When incoming U.S. congresswoman Rashida Tlaib is sworn into office Thursday, she will use Thomas Jefferson’s centuries-old Quran.
Some might be shocked that Jefferson owned an English-translated Quran that dates back to 1734. But Tlaib — one of the two first Muslim women elected to Congress in November — said she’s okay with that reaction, according to CNN.
“I like that,” the Democrat told CNN. “I like that it’s kind of pushing against the stereotype that somehow we’re new to this country.”
Jefferson’s Quran was also used by Democratic U.S. Rep.
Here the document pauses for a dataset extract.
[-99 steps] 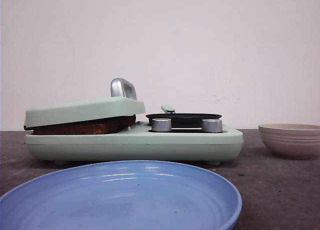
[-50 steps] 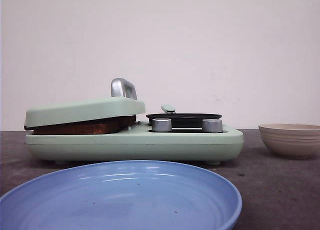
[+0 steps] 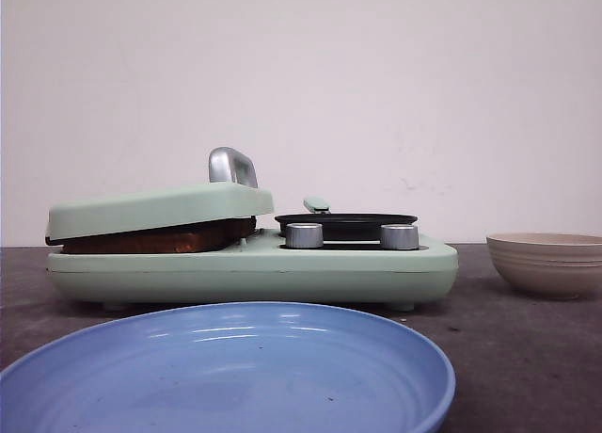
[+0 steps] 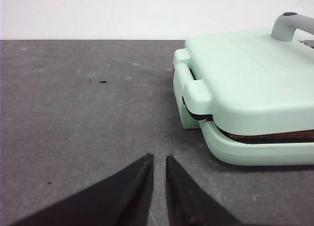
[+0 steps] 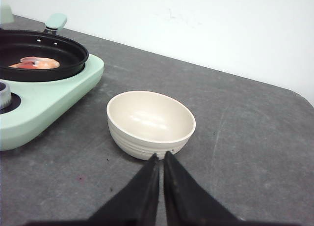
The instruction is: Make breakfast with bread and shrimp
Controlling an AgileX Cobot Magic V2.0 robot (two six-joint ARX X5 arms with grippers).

Keith Ellison in 2007 when the Minnesota congressman took his own oath of office, according to The Washington Post.
As noted by The Washington Post, the historic Quran includes an opening from George Sale, who translated it into English, that sheds a less-than favorable light on Islam.
“Whatever use an impartial version of the Koran may be of in other respects, it is absolutely necessary to undeceive those who, from the ignorant or unfair translations which have appeared, have entertained too favourable an opinion of the original, and also to enable us effectually to expose the imposture,” the opening says, according to The Washington Post.
But for Tlaib, using the Quran sends an unmistakable message after she and incoming Rep. Ilhan Omar, a Democrat from Minnesota, made history in the 2018 midterms as the first two Muslim women elected to Congress.
“It’s important to me because a lot of Americans have this kind of feeling that Islam is somehow foreign to American history,” Tlaib told The Detroit Free Press. “Muslims were there at the beginning. … Some of our founding fathers knew more about Islam than some members of Congress now.”
Along with using the Quran, Tlaib “has said she will wear a Palestinian gown called a thobe for her swearing-in ceremony,” CNN reported. The Detroit Free Press reported that Tlaib will wear a thobe that her mother specifically created for her during the swearing.
Some on social media have started to post pictures of their own thobes in a show of solidarity with Tlaib.
“Every child of immigrant parents knows what it means,” Tlaib told CNN. “Their biggest hope is that they want us to succeed, but they also don’t want us to lose a part of who we are.”
In an interview with The Detroit Free Press, Tlaib emphasized that she wanted to use the Quran because she “believe(s) in secular government.”
“My swearing in on the (Quran) is about me showing that the American people are made up of diverse backgrounds and we all have love of justice and freedom,” she told the newspaper. “My faith has centered me. The prophet Mohammed was always talking about freedom and justice.”
Omar also made history as the first member of Congress who is a Somali American, while Tlaib is the first Palestinian-American woman to do the same.